## WHAT NEEDS TO BE DONE
Reproduce each line of the material exactly, minus any picture.

▽

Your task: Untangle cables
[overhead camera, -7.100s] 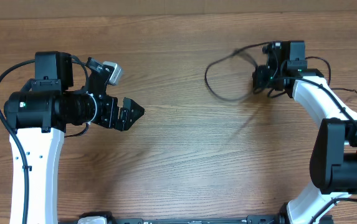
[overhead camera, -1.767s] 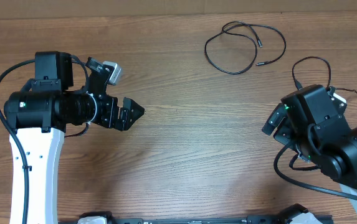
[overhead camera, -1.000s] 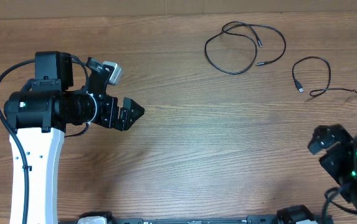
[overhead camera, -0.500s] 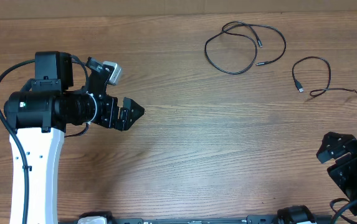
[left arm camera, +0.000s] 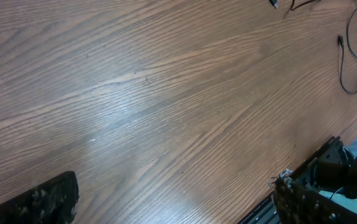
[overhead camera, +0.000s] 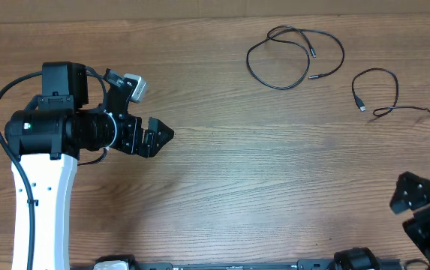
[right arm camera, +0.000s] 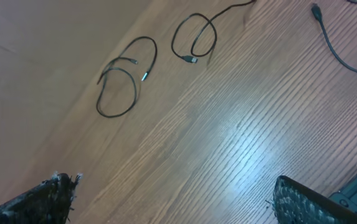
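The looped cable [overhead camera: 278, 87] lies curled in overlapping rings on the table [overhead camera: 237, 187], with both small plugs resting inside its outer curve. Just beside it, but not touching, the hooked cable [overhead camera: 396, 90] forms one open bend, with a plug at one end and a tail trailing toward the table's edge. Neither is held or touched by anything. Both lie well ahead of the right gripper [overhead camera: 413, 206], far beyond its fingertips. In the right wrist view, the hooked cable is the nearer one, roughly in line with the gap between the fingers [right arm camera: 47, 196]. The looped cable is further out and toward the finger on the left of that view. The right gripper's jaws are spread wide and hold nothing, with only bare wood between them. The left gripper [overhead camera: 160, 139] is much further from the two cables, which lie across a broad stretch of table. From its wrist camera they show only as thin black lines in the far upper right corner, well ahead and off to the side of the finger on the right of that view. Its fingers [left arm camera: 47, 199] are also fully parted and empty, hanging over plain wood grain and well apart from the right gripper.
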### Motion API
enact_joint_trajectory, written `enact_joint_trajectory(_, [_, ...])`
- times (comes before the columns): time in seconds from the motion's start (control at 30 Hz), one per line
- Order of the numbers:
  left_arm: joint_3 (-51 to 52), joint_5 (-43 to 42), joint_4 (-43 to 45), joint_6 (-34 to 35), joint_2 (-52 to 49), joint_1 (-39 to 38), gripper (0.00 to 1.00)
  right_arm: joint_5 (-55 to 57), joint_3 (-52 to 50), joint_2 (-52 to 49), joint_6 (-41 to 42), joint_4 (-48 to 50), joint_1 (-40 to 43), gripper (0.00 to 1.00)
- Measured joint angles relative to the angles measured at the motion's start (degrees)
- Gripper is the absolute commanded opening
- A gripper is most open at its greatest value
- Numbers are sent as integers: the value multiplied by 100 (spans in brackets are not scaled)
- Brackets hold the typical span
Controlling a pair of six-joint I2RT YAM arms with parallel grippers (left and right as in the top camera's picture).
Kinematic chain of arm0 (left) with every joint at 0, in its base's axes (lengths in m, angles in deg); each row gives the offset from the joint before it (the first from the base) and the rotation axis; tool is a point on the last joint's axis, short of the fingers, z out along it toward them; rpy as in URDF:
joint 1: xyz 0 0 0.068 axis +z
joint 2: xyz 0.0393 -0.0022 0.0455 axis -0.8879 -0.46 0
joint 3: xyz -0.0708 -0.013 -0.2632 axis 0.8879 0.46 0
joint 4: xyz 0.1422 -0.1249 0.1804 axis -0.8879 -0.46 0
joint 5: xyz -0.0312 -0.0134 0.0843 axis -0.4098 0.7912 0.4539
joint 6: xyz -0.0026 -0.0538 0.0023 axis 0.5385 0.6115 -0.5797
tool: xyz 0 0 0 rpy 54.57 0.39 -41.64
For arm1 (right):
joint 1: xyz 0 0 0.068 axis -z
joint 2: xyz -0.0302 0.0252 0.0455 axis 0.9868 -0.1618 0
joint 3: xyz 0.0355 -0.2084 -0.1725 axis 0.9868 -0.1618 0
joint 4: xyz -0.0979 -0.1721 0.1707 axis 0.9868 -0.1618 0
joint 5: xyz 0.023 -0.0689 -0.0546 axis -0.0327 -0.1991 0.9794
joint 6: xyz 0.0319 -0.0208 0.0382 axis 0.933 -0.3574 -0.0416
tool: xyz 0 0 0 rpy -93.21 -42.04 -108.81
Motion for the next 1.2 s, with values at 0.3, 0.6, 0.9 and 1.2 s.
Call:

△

## RESPONSE TO THE TASK
Your task: Untangle cables
[overhead camera, -7.100s] 
[overhead camera, -1.767s] 
[overhead camera, -1.000s] 
[overhead camera, -0.500s] 
[left arm camera, +0.000s] 
[overhead camera, +0.000s] 
[right arm camera, +0.000s] 
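The looped cable [overhead camera: 278, 87] lies curled in overlapping rings on the table [overhead camera: 237, 187], with both small plugs resting inside its outer curve. Just beside it, but not touching, the hooked cable [overhead camera: 396, 90] forms one open bend, with a plug at one end and a tail trailing toward the table's edge. Neither is held or touched by anything. Both lie well ahead of the right gripper [overhead camera: 413, 206], far beyond its fingertips. In the right wrist view, the hooked cable is the nearer one, roughly in line with the gap between the fingers [right arm camera: 47, 196]. The looped cable is further out and toward the finger on the left of that view. The right gripper's jaws are spread wide and hold nothing, with only bare wood between them. The left gripper [overhead camera: 160, 139] is much further from the two cables, which lie across a broad stretch of table. From its wrist camera they show only as thin black lines in the far upper right corner, well ahead and off to the side of the finger on the right of that view. Its fingers [left arm camera: 47, 199] are also fully parted and empty, hanging over plain wood grain and well apart from the right gripper.
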### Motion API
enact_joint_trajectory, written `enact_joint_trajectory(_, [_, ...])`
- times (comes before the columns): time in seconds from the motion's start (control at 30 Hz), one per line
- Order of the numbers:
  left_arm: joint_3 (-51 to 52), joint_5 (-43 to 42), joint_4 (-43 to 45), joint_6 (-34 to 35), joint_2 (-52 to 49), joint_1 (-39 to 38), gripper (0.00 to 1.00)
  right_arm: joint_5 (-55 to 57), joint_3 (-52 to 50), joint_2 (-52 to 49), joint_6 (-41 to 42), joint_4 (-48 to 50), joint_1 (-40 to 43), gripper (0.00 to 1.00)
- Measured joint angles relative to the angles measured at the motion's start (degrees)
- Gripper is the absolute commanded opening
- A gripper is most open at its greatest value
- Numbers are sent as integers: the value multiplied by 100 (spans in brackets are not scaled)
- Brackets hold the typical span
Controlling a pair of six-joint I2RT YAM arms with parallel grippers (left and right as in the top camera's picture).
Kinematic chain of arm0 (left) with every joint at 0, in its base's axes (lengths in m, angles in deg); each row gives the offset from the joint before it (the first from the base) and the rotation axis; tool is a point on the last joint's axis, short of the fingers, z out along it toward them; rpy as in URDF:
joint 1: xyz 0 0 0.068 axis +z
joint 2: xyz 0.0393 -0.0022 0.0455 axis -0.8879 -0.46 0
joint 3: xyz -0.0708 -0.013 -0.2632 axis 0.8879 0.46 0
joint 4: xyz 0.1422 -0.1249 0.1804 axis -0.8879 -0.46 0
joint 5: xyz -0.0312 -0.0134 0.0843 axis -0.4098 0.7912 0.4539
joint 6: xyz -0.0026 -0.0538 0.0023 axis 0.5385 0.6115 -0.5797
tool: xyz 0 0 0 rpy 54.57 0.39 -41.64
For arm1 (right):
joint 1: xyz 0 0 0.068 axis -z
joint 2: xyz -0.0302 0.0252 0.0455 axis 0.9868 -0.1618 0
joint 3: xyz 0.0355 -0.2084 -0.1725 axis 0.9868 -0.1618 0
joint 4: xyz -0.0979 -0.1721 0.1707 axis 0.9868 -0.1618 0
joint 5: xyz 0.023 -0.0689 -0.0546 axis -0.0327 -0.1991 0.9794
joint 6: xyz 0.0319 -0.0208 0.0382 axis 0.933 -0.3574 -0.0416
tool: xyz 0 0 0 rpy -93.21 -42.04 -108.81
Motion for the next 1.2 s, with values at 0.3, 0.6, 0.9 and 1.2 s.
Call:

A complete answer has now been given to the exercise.